Como funciona o QR Code de WiFi
Sabe aquele papelzinho colado na geladeira com a senha do WiFi? O QR code resolve isso. Em vez de soletrar uma senha cheia de letra maiúscula, número e símbolo, a pessoa aponta a câmera, toca na notificação que aparece e pronto: já tá conectada. Sem digitar nada.
Por trás do quadradinho preto e branco não tem mágica nenhuma. O código guarda um texto curto num formato padrão que o celular sabe ler: WIFI:T:WPA;S:NomeDaRede;P:suasenha;;. O T é o tipo de segurança, o S é o nome da rede (o SSID) e o P é a senha. Quando a câmera lê esse texto, o sistema reconhece o padrão e oferece a conexão automática. É só isso.

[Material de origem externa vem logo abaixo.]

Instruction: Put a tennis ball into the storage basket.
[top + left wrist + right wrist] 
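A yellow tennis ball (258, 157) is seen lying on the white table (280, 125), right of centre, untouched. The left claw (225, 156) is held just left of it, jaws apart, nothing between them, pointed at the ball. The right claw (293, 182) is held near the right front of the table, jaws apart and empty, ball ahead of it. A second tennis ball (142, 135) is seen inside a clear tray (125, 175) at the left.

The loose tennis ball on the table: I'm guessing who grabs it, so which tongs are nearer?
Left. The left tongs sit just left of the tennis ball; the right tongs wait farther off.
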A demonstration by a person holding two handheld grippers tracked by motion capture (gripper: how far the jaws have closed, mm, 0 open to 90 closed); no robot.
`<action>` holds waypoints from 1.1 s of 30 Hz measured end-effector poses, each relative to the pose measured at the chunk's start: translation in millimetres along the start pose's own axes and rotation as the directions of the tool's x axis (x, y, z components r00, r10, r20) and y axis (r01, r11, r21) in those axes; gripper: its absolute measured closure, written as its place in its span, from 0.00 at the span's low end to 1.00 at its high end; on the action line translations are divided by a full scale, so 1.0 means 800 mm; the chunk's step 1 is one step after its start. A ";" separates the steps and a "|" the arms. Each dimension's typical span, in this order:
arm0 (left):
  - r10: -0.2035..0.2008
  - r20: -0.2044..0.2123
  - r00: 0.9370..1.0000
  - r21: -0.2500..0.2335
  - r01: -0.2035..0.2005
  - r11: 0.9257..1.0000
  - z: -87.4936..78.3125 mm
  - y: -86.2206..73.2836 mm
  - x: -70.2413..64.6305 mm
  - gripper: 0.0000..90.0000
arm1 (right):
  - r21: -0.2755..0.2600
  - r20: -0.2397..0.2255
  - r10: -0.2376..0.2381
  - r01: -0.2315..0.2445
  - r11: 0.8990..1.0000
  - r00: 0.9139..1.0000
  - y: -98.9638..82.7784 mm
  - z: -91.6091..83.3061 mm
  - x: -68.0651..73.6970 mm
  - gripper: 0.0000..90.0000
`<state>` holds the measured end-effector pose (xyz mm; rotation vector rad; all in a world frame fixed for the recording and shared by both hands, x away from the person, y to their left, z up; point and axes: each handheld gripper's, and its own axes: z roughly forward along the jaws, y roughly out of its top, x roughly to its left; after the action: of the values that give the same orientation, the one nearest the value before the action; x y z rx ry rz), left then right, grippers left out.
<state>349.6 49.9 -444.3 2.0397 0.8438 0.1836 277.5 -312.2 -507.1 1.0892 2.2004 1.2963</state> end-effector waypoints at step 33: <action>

O celular monta a configuração sozinho a partir desses três campos.
Por isso o nome da rede e a senha precisam estar certinhos na hora de gerar. Um espaço a mais, uma letra trocada, e a conexão falha do mesmo jeito que falharia se você digitasse errado no teclado.
WPA2, WEP ou rede aberta: qual escolher
Aqui não tem muito segredo, mas tem uma escolha que importa. O WPA2 (a opção WPA/WPA2 no gerador) é o que praticamente todo roteador usa hoje, e é o que você deve marcar na esmagadora maioria dos casos. Ele protege a senha com criptografia decente e é compatível com qualquer aparelho dos últimos dez anos.
O WEP é coisa antiga. Foi quebrado faz tempo e só aparece em equipamento bem velho. Se a sua rede ainda usa WEP, o ideal nem é gerar o QR code: é trocar o roteador ou mudar a configuração pra WPA2. Já a opção “Nenhuma” serve pra redes abertas, sem senha, tipo a do saguão de um hotel. Nesse caso o campo de senha fica vazio mesmo.
Quando marcar “rede oculta”
Quase nunca. A maioria das redes transmite o nome normalmente, e aí você deixa essa caixinha desmarcada. Só marque “rede oculta” se você configurou o roteador pra não divulgar o SSID — quando o nome da rede não aparece na lista de WiFi disponível e precisa ser digitado na mão. Se você não fez isso de propósito, deixa quieto. Marcar por engano pode até atrapalhar a conexão.
Onde isso é útil de verdade
O cenário clássico é o comércio. Restaurante, café, padaria, pousada: cola um cartãozinho com o QR na mesa ou no balcão e o cliente conecta sozinho, sem precisar chamar o garçom pra perguntar a senha. Em recepção de empresa funciona igual, e ainda passa uma imagem mais cuidada que aquele bilhete escrito a caneta.
Em casa também rende. Imprime o QR, coloca num porta-retrato perto da sala, e toda visita que chega já se vira. Quem aluga pelo Airbnb costuma deixar um cartão desses junto das instruções da casa — o hóspede chega cansado de viagem e a última coisa que ele quer é ficar caçando senha. Um toque e acabou.
Funciona no Android e no iPhone?
Funciona nos dois. No Android, a câmera nativa já lê o código de WiFi na maioria dos aparelhos recentes; em alguns modelos mais antigos talvez seja preciso abrir o Google Lens ou um leitor de QR. No iPhone, a câmera padrão reconhece o código desde o iOS 11, então é só apontar e tocar na faixa que surge no topo da tela.
E se o leitor da pessoa não entender o formato? Tem o plano B de sempre: deixe o nome da rede e a senha escritos por baixo do QR, em letra legível. Assim quem não conseguir escanear digita na mão e ninguém fica de fora.
Um cuidado com segurança
Vale lembrar de uma coisa: a senha fica embutida dentro do QR code. Qualquer pessoa que escanear aquele quadrado consegue entrar na rede — é exatamente esse o ponto. Então pensa bem onde você vai espalhar o código. Pra um cafezinho cheio de gente passando, o melhor é criar uma rede de visitantes separada no roteador, com uma senha só pra ela, e gerar o QR a partir dessa rede. A sua rede principal, aquela onde estão o computador do trabalho e os arquivos importantes, fica protegida e longe dos olhos de estranho.